Cuando los tribunales deciden que asesinos, violadores y otros que rompen maliciosamente nuestro contrato social merecen atención médica que la mayoría de los trabajadores estadounidenses no pueden permitirse, están condenando a la gente buena a la muerte.
Los veteranos estadounidenses merecen la mejor atención de salud, porque se la han ganado.
Los estadounidenses quieren y merecen una amplia variedad de opciones de seguro de salud para poder elegir aquella que mejor se adapte a sus necesidades individuales o familiares. Estas opciones se expanden cuando permitimos la libre empresa para fomentar la innovación, en lugar de ahogarla con impuestos y una ideología de talla única para todos.
Las mejores reglas para formar a un joven son: hablar poco, escuchar mucho, reflexionar solo sobre lo que ha pasado en la compañía, desconfiar de las propias opiniones y valorar a los demás que lo merecen.
Tengo una vida que me gusta, trato y valoro las cosas que creo que merecen la pena, y todo lo demás es irrelevante. Ya sabes, es un retroceso ir por la alfombra roja con ese vestido y luego volver a casa.
La verdadera amistad es cuando entregas el corazón y no temes a que lo lastimen, porque uno debe aprender a darlo a las personas que realmente lo merecen.
Siempre que los premios sean competitivos, lo cual es algo positivo, son una excelente manera de señalar a las personas que lo merecen y de llevar su trabajo a la atención de muchos lectores potenciales que de otro modo no los habrían conocido.

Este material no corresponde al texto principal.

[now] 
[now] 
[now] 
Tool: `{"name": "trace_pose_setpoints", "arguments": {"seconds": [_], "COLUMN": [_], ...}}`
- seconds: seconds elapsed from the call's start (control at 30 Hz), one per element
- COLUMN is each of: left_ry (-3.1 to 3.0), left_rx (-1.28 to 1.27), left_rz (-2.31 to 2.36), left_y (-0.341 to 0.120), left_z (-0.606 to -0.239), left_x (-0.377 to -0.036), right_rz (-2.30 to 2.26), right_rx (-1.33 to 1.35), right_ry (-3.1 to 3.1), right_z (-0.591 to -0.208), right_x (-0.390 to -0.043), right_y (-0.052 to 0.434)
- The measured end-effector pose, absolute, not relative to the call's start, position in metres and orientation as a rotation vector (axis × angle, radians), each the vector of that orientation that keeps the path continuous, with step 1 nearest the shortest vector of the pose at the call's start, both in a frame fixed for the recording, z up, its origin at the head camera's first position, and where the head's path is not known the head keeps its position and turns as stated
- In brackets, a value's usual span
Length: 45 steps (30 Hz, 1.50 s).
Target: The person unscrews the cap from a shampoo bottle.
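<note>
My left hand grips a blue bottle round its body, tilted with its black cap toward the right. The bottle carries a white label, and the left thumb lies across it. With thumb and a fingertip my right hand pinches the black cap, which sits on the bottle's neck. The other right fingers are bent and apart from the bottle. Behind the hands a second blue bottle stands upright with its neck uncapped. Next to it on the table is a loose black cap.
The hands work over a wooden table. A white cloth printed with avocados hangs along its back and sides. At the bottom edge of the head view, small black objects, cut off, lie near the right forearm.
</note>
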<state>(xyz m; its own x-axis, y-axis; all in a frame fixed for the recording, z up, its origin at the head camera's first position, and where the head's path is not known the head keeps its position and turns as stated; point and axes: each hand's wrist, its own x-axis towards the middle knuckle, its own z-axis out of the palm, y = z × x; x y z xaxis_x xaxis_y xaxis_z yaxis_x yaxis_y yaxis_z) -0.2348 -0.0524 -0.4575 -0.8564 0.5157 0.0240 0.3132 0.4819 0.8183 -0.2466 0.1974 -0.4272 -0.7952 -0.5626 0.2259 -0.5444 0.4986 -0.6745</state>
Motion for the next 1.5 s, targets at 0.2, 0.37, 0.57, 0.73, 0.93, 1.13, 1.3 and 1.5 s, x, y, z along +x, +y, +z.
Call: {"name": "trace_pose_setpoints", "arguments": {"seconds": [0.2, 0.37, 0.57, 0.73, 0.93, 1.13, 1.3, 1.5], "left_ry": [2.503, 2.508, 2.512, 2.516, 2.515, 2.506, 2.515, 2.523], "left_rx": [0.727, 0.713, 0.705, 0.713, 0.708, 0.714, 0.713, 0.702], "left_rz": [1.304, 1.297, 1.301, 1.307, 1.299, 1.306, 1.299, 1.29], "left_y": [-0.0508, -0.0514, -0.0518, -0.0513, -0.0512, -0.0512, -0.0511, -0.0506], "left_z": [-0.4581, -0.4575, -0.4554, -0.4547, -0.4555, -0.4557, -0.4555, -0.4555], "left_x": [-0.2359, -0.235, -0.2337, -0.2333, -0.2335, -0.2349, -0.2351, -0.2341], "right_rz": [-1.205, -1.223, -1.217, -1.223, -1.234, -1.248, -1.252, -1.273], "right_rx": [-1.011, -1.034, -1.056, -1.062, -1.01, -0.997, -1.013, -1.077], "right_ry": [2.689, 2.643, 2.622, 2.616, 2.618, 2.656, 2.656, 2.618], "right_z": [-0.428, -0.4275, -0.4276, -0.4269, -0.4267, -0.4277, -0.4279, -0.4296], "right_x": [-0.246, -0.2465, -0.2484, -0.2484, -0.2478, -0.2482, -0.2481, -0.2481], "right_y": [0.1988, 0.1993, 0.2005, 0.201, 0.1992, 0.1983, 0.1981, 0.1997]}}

Noventa y ocho por ciento de la risa no tiene nada que ver con bromas, que no merecen cargar con todo lo divertido del mundo.
No creo que la gente sea tonta, y creo que merecen una buena actitud y entretenimiento inteligente.
Las palabras, que son el vestido de los pensamientos, sin duda merecen más atención que la ropa, que sólo es el vestido de la persona.
Los médicos cortan, queman, torturan y, haciendo a los enfermos un bien que más parece mal, exigen una recompensa que casi no merecen.
Aquellos que ceden la libertad esencial para obtener una pequeña seguridad temporal no merecen ni la libertad ni la seguridad.
A quienes niegan la libertad a otros no la merecen para sí, y bajo un Dios justo no pueden conservarla mucho tiempo.
Bien sé que las mujeres aman, por lo regular, a quienes lo merecen menos. Es que las mujeres prefieren hacer limosnas a dar premios.
Con veinte años todos tienen el rostro que Dios les ha dado; con cuarenta el rostro que les ha dado la vida y con sesenta el que se merecen.
Los que dejan al rey errar a sabiendas, merecen pena como traidores.
El infierno y el paraíso me parecen desproporcionados. Los actos de los hombres no merecen tanto.